WebFace42M: Scalable Face Recognition Dataset
- The dataset provides a million-scale, cleaned face recognition training set with 42M images and 2M identities using an automated CAST pipeline.
- It features rigorous evaluation protocols including FRUITS for real-world latency constraints and diverse test sets for standard, masked, and unbiased recognition.
- WebFace42M supports training across lightweight to heavyweight architectures, achieving superior benchmarks in accuracy and fairness compared to prior datasets.
WebFace42M is a publicly accessible, million-scale face recognition training dataset comprising over 2 million identities and 42 million face images. As the cleaned backbone of the broader WebFace260M benchmark, WebFace42M is designed to catalyze research in deep face recognition at scale, supporting robust model training and rigorous, deployment-relevant evaluation. Its creation leverages a fully automated, iterative self-training pipeline to achieve high data purity, and is accompanied by comprehensive protocols and test sets reflecting industrial deployment scenarios (Zhu et al., 2022, Zhu et al., 2021).
1. Dataset Composition and Coverage
WebFace42M was distilled from the uncurated WebFace260M, which collects 4,008,130 identity "folders" containing 260,890,076 detected face images. Candidate identities were drawn from 1 million MS1M names and approximately 3 million IMDB names. Images were downloaded via Google Image Search, with faces detected and five-point aligned using RetinaFace (score ≥ 0.7). The source data spans more than 200 countries and regions, 500 professions, and a broad birth-date range from 1846 to the present.

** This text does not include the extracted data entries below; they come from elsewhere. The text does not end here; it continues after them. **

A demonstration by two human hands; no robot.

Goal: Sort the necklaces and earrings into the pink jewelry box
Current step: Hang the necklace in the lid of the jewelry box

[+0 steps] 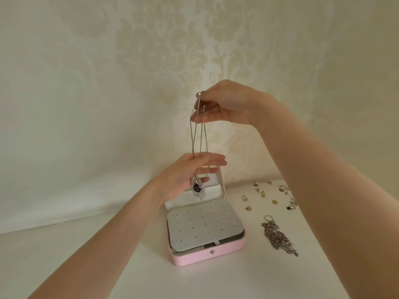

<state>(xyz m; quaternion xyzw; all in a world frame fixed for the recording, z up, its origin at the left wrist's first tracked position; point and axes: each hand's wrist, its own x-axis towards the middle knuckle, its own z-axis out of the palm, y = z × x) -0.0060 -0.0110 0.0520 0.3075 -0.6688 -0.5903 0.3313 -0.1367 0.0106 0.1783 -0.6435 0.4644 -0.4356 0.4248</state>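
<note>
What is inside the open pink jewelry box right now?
The pink jewelry box shows only a grey panel dotted with small holes, nothing pinned to it. Whatever lies beneath that panel is covered. The necklace hangs above, held by both hands.

The jewelry box (207,254) sits left of a necklace (278,237), earrings (269,196) behind.
</note>
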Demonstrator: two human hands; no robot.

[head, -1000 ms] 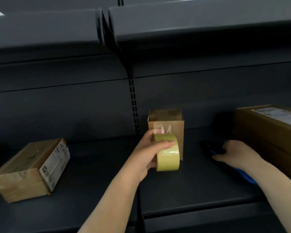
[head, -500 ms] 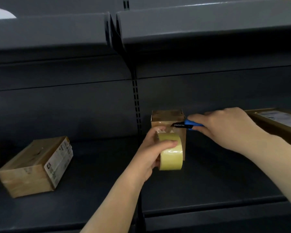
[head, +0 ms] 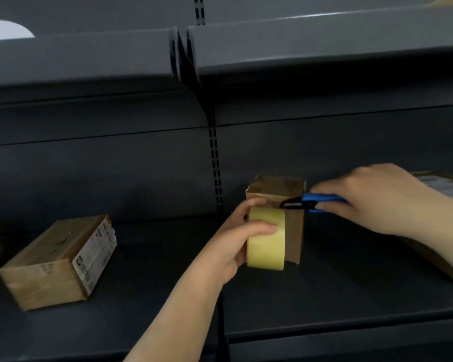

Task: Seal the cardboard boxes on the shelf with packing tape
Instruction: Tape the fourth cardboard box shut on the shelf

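Observation:
A small upright cardboard box (head: 293, 231) stands mid-shelf. My left hand (head: 236, 239) grips a yellowish roll of packing tape (head: 266, 241) pressed against the box's front face. My right hand (head: 379, 199) holds a blue utility knife (head: 314, 202), its black tip pointing left and touching the box's upper front just above the roll. Whether a strip of tape runs from the roll onto the box is hard to tell in the dim light.
A flat labelled cardboard box (head: 60, 259) lies on the dark shelf (head: 351, 288) at the left. A larger box (head: 445, 186) sits at the right edge behind my right forearm. An upper shelf (head: 298, 48) overhangs, and a slotted upright (head: 215, 163) divides the back panel.
My right hand picked the blue knife up from the shelf surface and carried it left and up to the small box's upper front. The left hand kept the roll against the box.

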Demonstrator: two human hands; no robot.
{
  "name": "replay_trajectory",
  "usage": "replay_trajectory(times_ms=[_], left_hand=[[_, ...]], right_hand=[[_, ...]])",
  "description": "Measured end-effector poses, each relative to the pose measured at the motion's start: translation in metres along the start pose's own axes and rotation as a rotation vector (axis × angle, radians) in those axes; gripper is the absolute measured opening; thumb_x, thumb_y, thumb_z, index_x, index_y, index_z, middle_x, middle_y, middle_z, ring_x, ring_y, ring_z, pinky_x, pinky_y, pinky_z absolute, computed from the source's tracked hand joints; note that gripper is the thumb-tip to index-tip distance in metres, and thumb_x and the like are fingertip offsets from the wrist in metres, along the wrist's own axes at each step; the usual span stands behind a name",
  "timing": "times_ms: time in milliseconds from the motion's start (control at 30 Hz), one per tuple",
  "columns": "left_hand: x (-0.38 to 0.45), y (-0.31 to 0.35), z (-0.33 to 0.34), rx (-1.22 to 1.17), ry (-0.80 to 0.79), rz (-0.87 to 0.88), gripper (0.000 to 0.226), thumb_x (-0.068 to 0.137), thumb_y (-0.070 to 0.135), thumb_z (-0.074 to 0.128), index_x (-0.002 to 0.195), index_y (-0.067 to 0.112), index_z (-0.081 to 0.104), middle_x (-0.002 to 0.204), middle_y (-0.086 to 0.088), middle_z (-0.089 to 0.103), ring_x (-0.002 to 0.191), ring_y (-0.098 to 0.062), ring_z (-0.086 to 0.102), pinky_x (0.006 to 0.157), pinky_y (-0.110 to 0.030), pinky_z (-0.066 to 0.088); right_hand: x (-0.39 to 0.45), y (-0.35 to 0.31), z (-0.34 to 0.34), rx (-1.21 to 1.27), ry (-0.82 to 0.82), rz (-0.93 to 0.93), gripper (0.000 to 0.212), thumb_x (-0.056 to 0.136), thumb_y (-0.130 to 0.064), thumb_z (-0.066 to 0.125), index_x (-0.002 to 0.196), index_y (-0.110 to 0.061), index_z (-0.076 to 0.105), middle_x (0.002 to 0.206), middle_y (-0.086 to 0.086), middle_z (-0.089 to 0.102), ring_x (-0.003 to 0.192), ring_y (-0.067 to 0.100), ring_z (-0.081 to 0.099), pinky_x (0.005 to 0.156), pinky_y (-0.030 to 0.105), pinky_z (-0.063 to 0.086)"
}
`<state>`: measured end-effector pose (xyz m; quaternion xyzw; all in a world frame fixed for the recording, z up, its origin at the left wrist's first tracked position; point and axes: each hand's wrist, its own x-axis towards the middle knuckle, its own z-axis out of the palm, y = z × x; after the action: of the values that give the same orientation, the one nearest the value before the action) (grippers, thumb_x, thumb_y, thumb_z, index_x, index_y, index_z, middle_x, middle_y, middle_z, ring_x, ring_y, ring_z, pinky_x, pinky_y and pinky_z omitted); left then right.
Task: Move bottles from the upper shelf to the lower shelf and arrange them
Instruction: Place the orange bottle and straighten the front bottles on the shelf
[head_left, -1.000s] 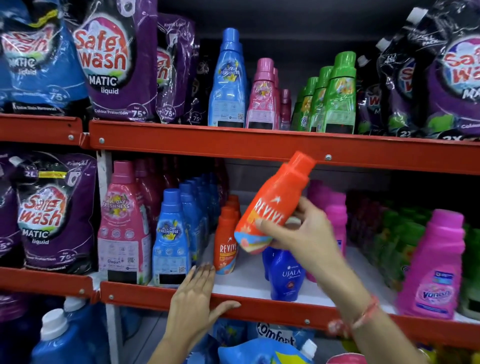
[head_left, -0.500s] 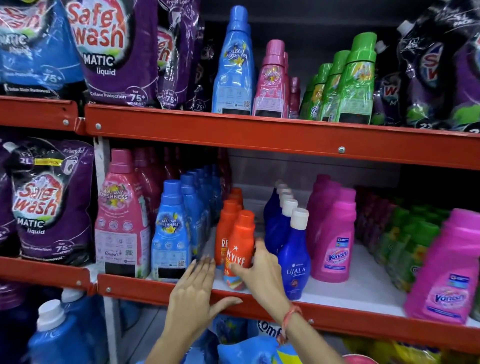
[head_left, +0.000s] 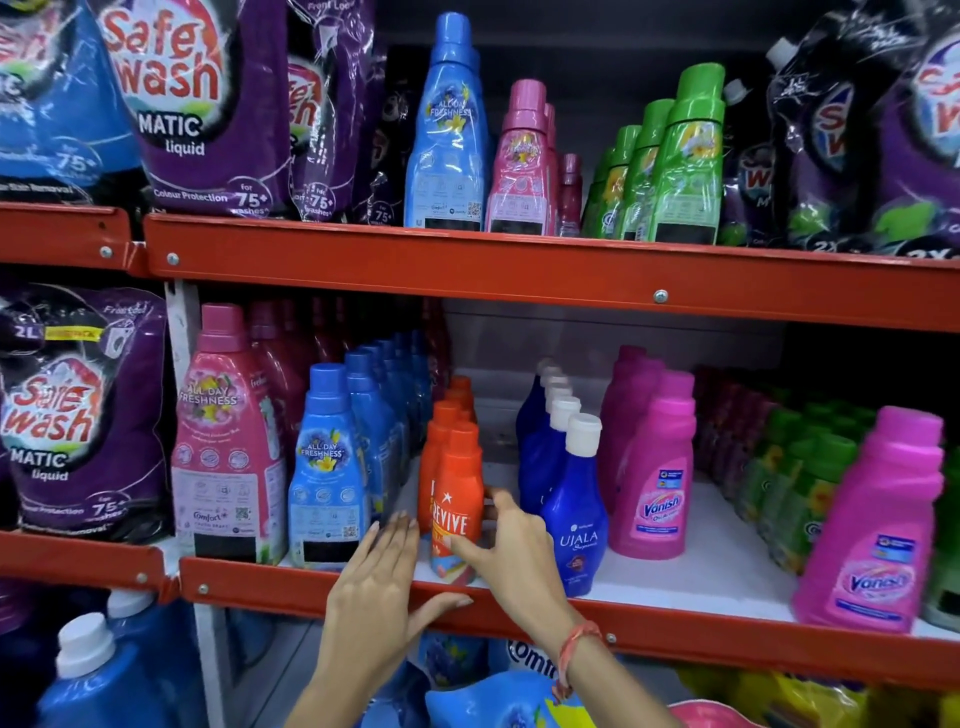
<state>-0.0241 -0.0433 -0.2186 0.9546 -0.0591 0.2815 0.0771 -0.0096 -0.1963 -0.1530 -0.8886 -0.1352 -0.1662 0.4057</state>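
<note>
An orange Revive bottle stands upright at the front of a row of orange bottles on the lower shelf. My right hand is closed loosely around its right side, thumb on the label. My left hand lies flat on the red shelf edge just left of the bottle, fingers apart, holding nothing. On the upper shelf stand a tall blue bottle, pink bottles and green bottles.
Blue Ujala bottles stand in a row right of the orange one, then pink Vanish bottles. Blue Comfort bottles and a large pink bottle stand to its left. Purple Safe Wash pouches fill the left side.
My right hand brought the orange bottle down from mid-air and set it upright at the front of the orange row. My left hand stayed on the shelf edge.
</note>
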Motion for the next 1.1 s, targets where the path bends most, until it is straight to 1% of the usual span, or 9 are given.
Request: replay_trajectory(times_ms=[100,233,333,433,533,633,733,933,1100], left_hand=[[-0.001,0.002,-0.002,-0.025,-0.007,-0.013,0.095,0.080,0.078,0.030,0.116,-0.004,0.065,0.121,-0.016,0.067,0.112,-0.024,0.065,0.114,-0.025,0.012],[-0.001,0.004,-0.004,-0.030,-0.014,-0.010,0.096,0.078,0.079,0.030,0.115,-0.002,0.066,0.120,-0.015,0.068,0.111,-0.025,0.065,0.114,-0.023,0.011],[-0.001,0.004,-0.003,-0.021,0.014,0.002,0.098,0.077,0.081,0.027,0.112,-0.001,0.069,0.116,-0.015,0.070,0.109,-0.026,0.067,0.108,-0.028,0.028],[-0.001,0.005,-0.005,0.008,0.029,-0.001,0.100,0.077,0.082,0.021,0.105,0.000,0.072,0.109,-0.014,0.073,0.102,-0.027,0.069,0.093,-0.037,0.050],[-0.002,0.004,-0.004,0.019,0.033,-0.001,0.103,0.076,0.083,0.019,0.101,-0.002,0.073,0.105,-0.016,0.074,0.098,-0.029,0.071,0.087,-0.041,0.053],[-0.002,0.002,-0.001,0.012,0.040,-0.001,0.106,0.076,0.083,0.018,0.100,-0.004,0.073,0.104,-0.019,0.074,0.097,-0.032,0.071,0.089,-0.043,0.052],[-0.001,0.002,0.000,0.017,0.044,-0.008,0.106,0.074,0.085,0.019,0.100,-0.002,0.073,0.103,-0.019,0.074,0.097,-0.034,0.070,0.087,-0.044,0.053],[-0.001,0.001,0.002,0.000,0.063,-0.028,0.103,0.074,0.085,0.021,0.098,0.000,0.074,0.104,-0.018,0.074,0.096,-0.036,0.070,0.087,-0.044,0.053],[-0.001,0.000,0.002,-0.010,0.046,-0.021,0.103,0.075,0.085,0.021,0.100,-0.001,0.073,0.104,-0.019,0.074,0.095,-0.033,0.070,0.089,-0.043,0.051]], right_hand=[[-0.015,0.007,-0.013,0.070,0.067,-0.032,0.048,0.079,-0.035,0.074,0.122,-0.020,0.057,0.105,-0.006,0.072,0.093,0.008,0.069,0.086,0.029,0.055],[-0.040,0.030,-0.041,0.162,0.309,-0.063,0.019,0.082,-0.022,0.072,0.098,-0.028,0.065,0.084,-0.013,0.072,0.079,-0.002,0.068,0.069,0.010,0.052],[-0.054,0.055,-0.067,0.180,0.527,-0.023,0.019,0.081,-0.014,0.073,0.092,-0.027,0.066,0.082,-0.012,0.073,0.079,0.000,0.068,0.070,0.017,0.054],[-0.062,0.086,-0.094,0.017,0.740,0.042,0.031,0.080,-0.016,0.074,0.109,-0.018,0.063,0.104,0.000,0.068,0.097,0.015,0.060,0.085,0.029,0.046],[-0.066,0.114,-0.118,-0.092,0.888,0.139,0.057,0.077,-0.014,0.075,0.128,-0.007,0.050,0.129,0.015,0.049,0.117,0.027,0.043,0.095,0.038,0.039],[-0.065,0.134,-0.136,-0.151,0.927,0.272,0.080,0.075,-0.013,0.078,0.141,0.001,0.035,0.146,0.025,0.028,0.131,0.037,0.029,0.105,0.042,0.031],[-0.062,0.148,-0.146,-0.211,0.931,0.348,0.091,0.075,-0.015,0.077,0.145,0.006,0.022,0.148,0.030,0.022,0.133,0.044,0.025,0.108,0.050,0.030],[-0.055,0.163,-0.163,-0.198,0.902,0.466,0.102,0.076,-0.029,0.078,0.147,0.008,0.014,0.143,0.033,0.033,0.130,0.047,0.031,0.107,0.054,0.030],[-0.054,0.162,-0.174,-0.176,0.910,0.507,0.092,0.073,-0.028,0.081,0.139,0.008,0.028,0.132,0.033,0.044,0.123,0.048,0.041,0.102,0.055,0.037]])
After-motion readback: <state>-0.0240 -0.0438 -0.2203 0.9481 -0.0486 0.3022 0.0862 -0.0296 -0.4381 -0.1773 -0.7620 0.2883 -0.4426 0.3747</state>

The cleaned WebFace42M dataset contains 2,059,906 identities and 42,474,558 face images. Each identity is represented by 3 to over 300 images (mean ≈ 21), with yaw pose distribution covering ±90°, and substantial age, race, and gender diversity. An estimated label noise rate of less than 10% was achieved. The per-identity image count distribution is long-tailed: 60% of identities have 3–10 images, 30% between 10–50, and 10% more than 50 images (Zhu et al., 2022, Zhu et al., 2021).
2. Automated Cleaning Pipeline: CAST
Manual cleaning at this scale is infeasible, so the dataset was processed via the Cleaning Automatically utilizing Self-Training (CAST) pipeline—an iterative, self-training, fully automatic approach. The process consists of the following:
- Teacher Initialization: A ResNet-100 model with ArcFace loss is trained on the cleaner MS1MV2 dataset (85,000 identities, 5.8 million faces).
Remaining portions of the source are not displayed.